DESCRIPTION (provided by applicant): DNA damage repair pathways are critical for maintaining genome stability and preventing mutations in proto- oncogenes or tumor suppressor genes that then drive the development of cancer. Understanding DNA repair pathways is also critical given that many chemotherapeutic agents function by damaging DNA. In this way DNA repair pathways not only influence cancer susceptibility but also affect the efficacy of cancer chemotherapy. The DNA mismatch repair (MMR) pathway functions to repair base pair mismatches and small insertion/deletion mispairs that occur during normal DNA replication. Defects in MMR result in increased mutation rates and lead to cancer predisposition syndromes, such as Lynch syndrome, and sporadic tumors. Unlike the well-defined E. coli MMR pathway, the exact mechanisms of repair downstream of mispair recognition in eukaryotic MMR are still unclear. Our recent experiments in S. cerevisiae have uncovered the existence of at least two MMR sub pathways: 1) an Exonuclease1 (Exo1)-independent pathway that appears to be coupled to DNA replication and 2) an Exo1-dependent pathway. Little is known about the specific mechanisms of these MMR subpathways or their impact on human cancer development or response to chemotherapy. PCNA (Proliferating Cell Nuclear Antigen) is an integral part of the MMR pathway, although its mechanistic roles are not completely understood. PCNA is required for DNA synthesis after excision of the mispair, and plays multiple roles in upstream repair steps that potentially dictate MMR sub pathway function. This project will generate a collection of separation-of-function mutations in POL30, which encodes PCNA, that cause dysfunction in either the Exo1-independent or Exo1-dependent sub pathways of MMR by using targeted genetic screening. These mutations will be characterized with functional biochemical and cell biological assays to dissect the mechanistic roles of PCNA within each sub pathway and to illuminate the poorly understood details of eukaryotic MMR downstream of mispair recognition. This mechanistic data will be used to guide future experiments into how PCNA mutations and MMR sub pathway defects influence human tumor formation and chemotherapy resistance.
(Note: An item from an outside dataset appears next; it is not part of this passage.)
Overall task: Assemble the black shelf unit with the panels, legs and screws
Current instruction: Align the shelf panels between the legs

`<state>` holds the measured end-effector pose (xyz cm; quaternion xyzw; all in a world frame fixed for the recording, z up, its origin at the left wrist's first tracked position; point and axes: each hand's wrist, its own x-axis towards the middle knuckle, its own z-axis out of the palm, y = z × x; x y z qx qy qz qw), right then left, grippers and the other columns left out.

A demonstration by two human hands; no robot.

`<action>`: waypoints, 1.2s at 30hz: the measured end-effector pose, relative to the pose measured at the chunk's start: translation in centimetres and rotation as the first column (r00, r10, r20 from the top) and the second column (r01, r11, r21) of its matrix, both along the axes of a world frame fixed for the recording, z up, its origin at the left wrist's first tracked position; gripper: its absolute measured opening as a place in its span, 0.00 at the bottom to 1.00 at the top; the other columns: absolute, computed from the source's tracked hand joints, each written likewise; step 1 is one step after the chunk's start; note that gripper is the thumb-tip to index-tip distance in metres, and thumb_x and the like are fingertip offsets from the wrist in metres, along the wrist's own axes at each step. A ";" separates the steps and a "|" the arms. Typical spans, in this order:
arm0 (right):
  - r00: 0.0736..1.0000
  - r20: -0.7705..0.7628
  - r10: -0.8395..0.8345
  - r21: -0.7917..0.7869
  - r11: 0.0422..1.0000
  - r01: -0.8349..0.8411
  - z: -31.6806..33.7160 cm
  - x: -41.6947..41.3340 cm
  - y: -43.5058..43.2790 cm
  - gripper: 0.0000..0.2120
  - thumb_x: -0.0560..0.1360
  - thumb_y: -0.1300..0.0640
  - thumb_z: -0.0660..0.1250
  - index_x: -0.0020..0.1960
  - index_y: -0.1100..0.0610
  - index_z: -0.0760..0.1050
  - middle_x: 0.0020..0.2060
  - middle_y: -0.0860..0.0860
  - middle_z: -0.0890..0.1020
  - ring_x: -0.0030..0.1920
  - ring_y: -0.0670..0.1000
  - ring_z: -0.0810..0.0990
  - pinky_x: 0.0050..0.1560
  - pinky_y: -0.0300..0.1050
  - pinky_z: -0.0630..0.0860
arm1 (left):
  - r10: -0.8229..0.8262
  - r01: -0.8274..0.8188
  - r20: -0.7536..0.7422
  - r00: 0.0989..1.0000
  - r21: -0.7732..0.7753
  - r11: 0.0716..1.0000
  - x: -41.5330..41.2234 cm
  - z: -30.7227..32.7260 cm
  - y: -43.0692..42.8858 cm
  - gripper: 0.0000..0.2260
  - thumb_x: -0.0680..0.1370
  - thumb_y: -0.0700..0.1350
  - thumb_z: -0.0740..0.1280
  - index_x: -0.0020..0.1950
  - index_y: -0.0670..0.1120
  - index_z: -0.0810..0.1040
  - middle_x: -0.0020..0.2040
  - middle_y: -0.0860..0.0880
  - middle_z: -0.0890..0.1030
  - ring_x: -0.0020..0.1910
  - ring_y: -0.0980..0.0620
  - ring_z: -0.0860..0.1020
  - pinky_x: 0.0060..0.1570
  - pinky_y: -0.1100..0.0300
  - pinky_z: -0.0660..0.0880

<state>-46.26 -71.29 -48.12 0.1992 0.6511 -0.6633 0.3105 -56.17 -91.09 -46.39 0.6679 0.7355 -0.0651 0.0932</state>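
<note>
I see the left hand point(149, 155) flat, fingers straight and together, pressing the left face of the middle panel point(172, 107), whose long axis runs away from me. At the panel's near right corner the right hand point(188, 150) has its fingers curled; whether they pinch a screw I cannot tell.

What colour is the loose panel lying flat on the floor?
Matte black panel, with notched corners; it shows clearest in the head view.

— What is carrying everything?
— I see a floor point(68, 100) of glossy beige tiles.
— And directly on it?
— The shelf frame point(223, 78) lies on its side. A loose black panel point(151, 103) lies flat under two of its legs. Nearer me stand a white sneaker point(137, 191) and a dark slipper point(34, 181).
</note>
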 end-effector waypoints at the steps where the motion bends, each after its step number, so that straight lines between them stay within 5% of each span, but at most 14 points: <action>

描述（由申请人提供）：DNA损伤修复途径对于维持基因组稳定性和防止原癌基因或肿瘤抑制基因突变（然后驱动癌症发展）至关重要。了解DNA修复途径也是至关重要的，因为许多化疗药物通过损伤DNA发挥作用。这样，DNA修复途径不仅影响癌症易感性，而且影响癌症化疗的疗效。DNA错配修复（MMR）途径的功能是修复正常DNA复制过程中发生的碱基对错配和小的插入/缺失错配。MMR缺陷导致突变率增加，并导致癌症易感综合征，如林奇综合征和散发性肿瘤。与定义明确的E. coliMMR途径中，真核MMR错配识别下游修复的确切机制尚不清楚。我们最近在S.酿酒酵母中发现了至少两种MMR子途径的存在：1）看起来与DNA复制偶联的外切核酸酶1（Exo 1）非依赖性途径和2）Exo 1依赖性途径。关于这些MMR子通路的具体机制或它们对人类癌症发展或对化疗反应的影响，我们知之甚少。PCNA（增殖细胞核抗原）是MMR通路的组成部分，尽管其机制作用尚未完全了解。PCNA是切除错配后DNA合成所必需的，并在上游修复步骤中发挥多种作用，可能决定MMR亚途径功能。该项目将通过使用靶向遗传筛选产生编码PCNA的POL 30中的功能分离突变的集合，这些突变导致MMR的Exo 1独立或Exo 1依赖的子途径功能障碍。这些突变的特点与功能的生化和细胞生物学分析，以剖析每个子通路内的PCNA的机制作用，并照亮了真核MMR下游的错配识别知之甚少的细节。这一机制数据将用于指导未来的实验，以了解PCNA突变和MMR亚通路缺陷如何影响人类肿瘤形成和化疗耐药性。